LONDON (Reuters) – Thomas Cook (TCG.L), the world’s oldest travel firm, collapsed on Monday, stranding hundreds of thousands of holidaymakers around the globe and sparking the largest peacetime repatriation effort in British history.
FILE PHOTO: The Thomas Cook logo is seen in this illustration photo January 22, 2018. REUTERS/Thomas White/Illustration/File Photo
Chief Executive Peter Fankhauser said it was a matter of profound regret that the company had gone out of business after it failed to secure a rescue package from its lenders.
The UK’s Civil Aviation Authority (CAA) said Thomas Cook had now ceased trading and the regulator and government would work together to bring the more than 150,000 British customers home over the next two weeks.
“I would like to apologise to our millions of customers, and thousands of employees, suppliers and partners who have supported us for many years,” Fankhauser said in a statement released in the early hours of Monday morning.
“It is a matter of profound regret to me and the rest of the board that we were not successful.”
The government and aviation regulator said that due to the scale of the situation some disruption was inevitable. “Thomas Cook has ceased trading so all Thomas Cook flights are now cancelled,” the CAA said.
The demise of Thomas Cook marks the end of one of Britain’s oldest companies that started life in 1841 running local rail excursions before it survived two world wars to pioneer package holidays first in Europe and then further afield.
The firm now runs hotels, resorts and airlines for 19 million people a year in 16 countries.
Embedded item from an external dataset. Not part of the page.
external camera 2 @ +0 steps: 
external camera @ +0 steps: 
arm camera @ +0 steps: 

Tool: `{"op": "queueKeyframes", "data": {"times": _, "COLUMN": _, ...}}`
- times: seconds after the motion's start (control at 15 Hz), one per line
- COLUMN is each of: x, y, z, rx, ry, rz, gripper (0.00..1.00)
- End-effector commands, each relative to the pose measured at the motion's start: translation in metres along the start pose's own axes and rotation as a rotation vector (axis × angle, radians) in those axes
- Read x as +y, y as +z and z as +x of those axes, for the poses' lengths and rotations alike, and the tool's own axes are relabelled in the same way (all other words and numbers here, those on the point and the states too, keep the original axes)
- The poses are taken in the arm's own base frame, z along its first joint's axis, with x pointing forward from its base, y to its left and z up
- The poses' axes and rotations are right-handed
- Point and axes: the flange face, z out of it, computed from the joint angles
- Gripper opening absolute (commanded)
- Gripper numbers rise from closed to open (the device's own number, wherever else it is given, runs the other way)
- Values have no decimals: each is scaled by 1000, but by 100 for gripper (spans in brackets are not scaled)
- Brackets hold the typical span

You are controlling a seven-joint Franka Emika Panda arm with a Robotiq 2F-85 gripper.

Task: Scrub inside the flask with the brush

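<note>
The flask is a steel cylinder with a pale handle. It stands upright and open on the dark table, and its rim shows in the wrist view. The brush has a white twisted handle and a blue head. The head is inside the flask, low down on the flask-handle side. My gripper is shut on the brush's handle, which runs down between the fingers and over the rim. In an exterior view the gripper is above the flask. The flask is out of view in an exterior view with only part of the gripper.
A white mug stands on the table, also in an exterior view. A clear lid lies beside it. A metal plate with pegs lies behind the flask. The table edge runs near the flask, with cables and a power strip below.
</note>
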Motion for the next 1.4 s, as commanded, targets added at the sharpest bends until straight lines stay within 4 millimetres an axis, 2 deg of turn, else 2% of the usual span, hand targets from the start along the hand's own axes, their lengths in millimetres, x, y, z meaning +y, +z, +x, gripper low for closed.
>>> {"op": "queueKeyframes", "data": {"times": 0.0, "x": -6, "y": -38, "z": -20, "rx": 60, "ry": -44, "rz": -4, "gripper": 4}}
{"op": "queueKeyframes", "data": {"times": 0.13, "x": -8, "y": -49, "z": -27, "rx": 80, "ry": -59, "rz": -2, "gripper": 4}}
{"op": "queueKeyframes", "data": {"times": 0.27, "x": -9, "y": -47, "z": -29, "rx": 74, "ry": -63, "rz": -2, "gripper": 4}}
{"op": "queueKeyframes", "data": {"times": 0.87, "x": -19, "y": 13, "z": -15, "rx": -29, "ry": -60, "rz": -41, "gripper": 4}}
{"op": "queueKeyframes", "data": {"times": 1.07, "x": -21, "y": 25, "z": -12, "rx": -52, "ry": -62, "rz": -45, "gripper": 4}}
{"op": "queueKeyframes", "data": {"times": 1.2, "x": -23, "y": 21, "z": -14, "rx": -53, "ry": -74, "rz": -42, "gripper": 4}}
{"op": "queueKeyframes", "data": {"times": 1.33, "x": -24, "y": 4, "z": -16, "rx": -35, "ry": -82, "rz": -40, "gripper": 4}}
It currently has 600,000 people abroad, forcing governments and insurance companies to coordinate a huge rescue operation.
Pictures posted on social media showed Thomas Cook planes being diverted away from the normal stands, and being deserted as soon as they had landed.
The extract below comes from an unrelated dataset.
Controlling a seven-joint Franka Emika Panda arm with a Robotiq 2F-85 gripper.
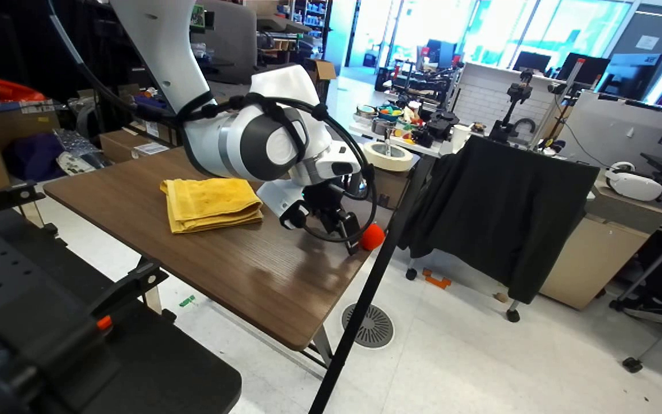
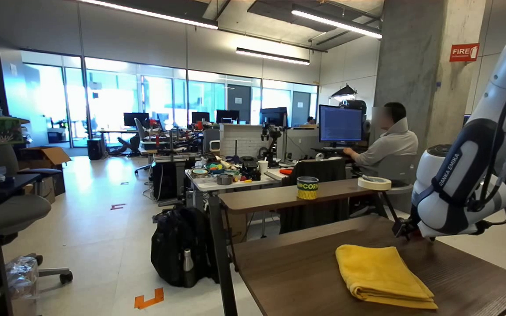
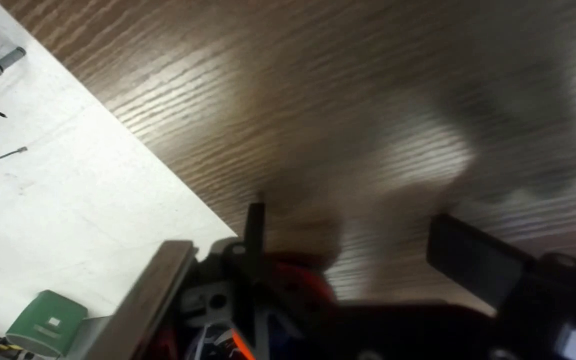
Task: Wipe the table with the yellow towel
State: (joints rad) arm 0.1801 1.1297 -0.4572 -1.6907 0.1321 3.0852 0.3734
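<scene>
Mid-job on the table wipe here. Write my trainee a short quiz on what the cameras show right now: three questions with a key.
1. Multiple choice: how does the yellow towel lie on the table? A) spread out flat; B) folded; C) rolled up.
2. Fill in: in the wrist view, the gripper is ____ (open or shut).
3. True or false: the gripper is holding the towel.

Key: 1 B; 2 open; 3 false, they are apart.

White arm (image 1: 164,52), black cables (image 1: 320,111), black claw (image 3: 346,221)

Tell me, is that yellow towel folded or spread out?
Folded: the yellow towel lies on the table, its stacked layers showing in both exterior views.
</scene>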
Crippled by its 1.7 billion pounds of debt, Thomas Cook has been hit by online competition, a changing travel market and geopolitical events that can upend its summer season. Last year’s European heatwave also hit the company hard as customers put off last minute bookings.
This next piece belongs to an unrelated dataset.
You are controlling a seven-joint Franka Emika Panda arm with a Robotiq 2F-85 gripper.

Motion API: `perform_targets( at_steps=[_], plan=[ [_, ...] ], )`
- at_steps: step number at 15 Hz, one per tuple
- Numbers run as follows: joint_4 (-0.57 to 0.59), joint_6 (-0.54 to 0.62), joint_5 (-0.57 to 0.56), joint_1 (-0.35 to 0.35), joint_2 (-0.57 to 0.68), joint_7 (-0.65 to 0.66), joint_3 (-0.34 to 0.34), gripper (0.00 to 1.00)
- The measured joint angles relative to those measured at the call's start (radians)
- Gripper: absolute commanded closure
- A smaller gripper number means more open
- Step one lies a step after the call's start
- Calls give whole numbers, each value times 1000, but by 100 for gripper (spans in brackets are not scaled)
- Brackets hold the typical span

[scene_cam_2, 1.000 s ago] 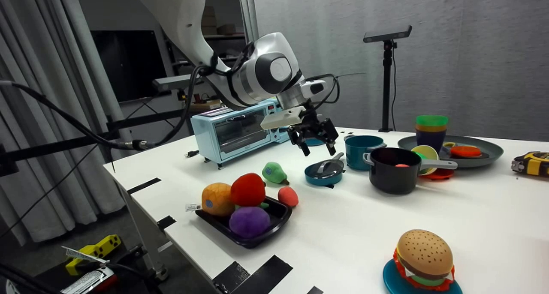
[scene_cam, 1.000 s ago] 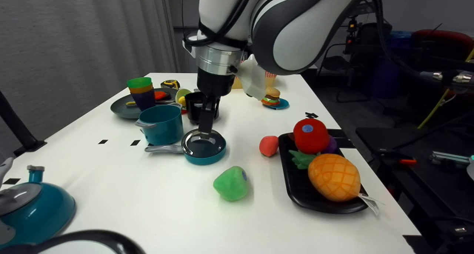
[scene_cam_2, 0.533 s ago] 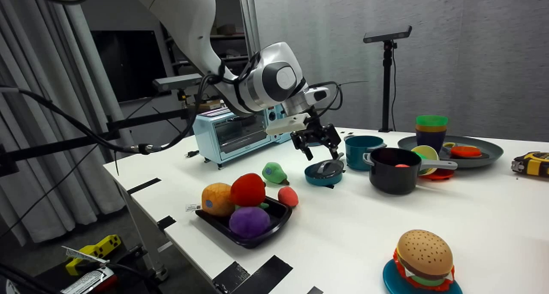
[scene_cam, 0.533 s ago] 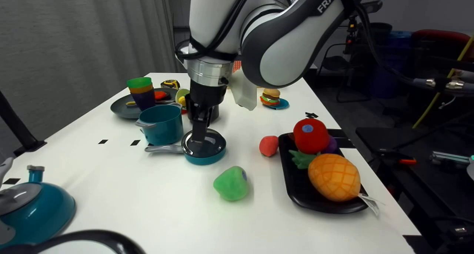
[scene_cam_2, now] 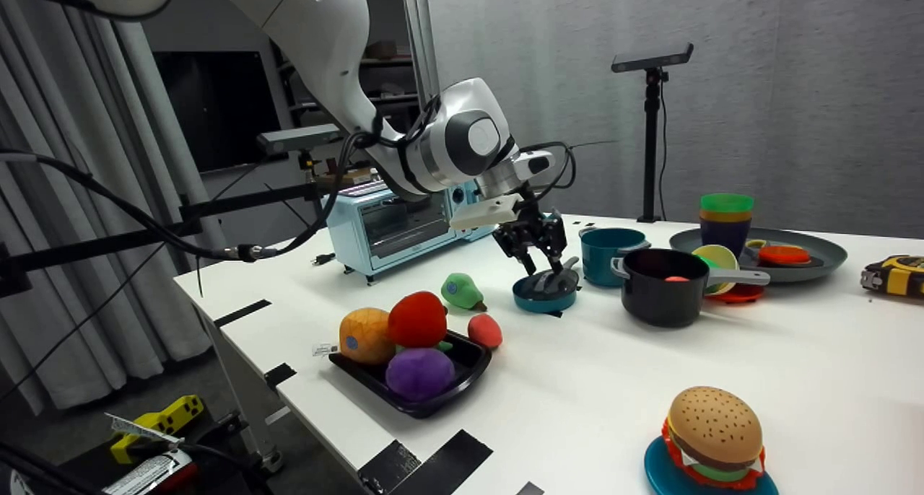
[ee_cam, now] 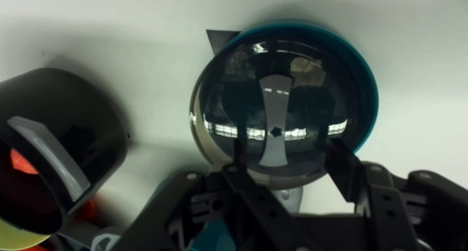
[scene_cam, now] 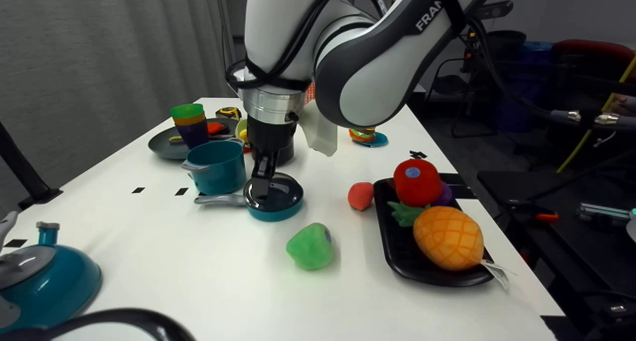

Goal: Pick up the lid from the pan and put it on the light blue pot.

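The dark lid point(ee_cam: 234, 97) with a grey bar knob point(ee_cam: 276, 112) sits on the small teal pan point(ee_cam: 369, 93); in exterior views the lid point(scene_cam: 287, 192) and pan point(scene_cam_2: 545, 305) also show. My gripper point(ee_cam: 287, 146) is partly open just above the lid, with fingers on both sides of the knob's near end and a gap on each side. In both exterior views the gripper point(scene_cam_2: 543, 268) is low over the lid; whether the tips touch it I cannot tell. The light blue pot point(scene_cam: 216, 174), uncovered, stands beside the pan, also in an exterior view point(scene_cam_2: 603, 260).
A black pot point(scene_cam_2: 660, 296) stands close to the pan and the light blue pot. A green toy point(scene_cam: 310, 246), a pink toy point(scene_cam: 360, 196) and a black fruit tray point(scene_cam: 392, 249) lie nearby. A teal kettle point(scene_cam: 69, 281) and a toaster oven point(scene_cam_2: 404, 231) stand farther off.
My gripper has moved down to the lid and slightly toward the pan's handle side. Its fingers have drawn closer together. The lid, pan and pot have not moved.
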Motion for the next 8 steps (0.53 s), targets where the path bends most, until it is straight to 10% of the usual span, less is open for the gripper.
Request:
perform_targets(
  at_steps=[4, 8],
  plan=[
    [3, 0, 0, 5, 4, 0, -2, 99],
    [6, 0, 7, 5, 6, 2, -8, 96]
  ],
)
The corporate collapse has the potential to spark chaotic scenes around the world, with holidaymakers stuck in hotels that have not been paid in locations as far afield as Goa, Gambia and Greece.
In the longer term it could also hit the economies of its biggest destinations, such as Spain and Turkey, leave fuel suppliers out of pocket and force the closure of its hundreds of travel agents across British high streets.
The British government and the aviation regulator have drawn up a plan to use other airlines to bring Britons home. In Germany, one of the biggest customer markets for Thomas Cook, insurance companies will take charge.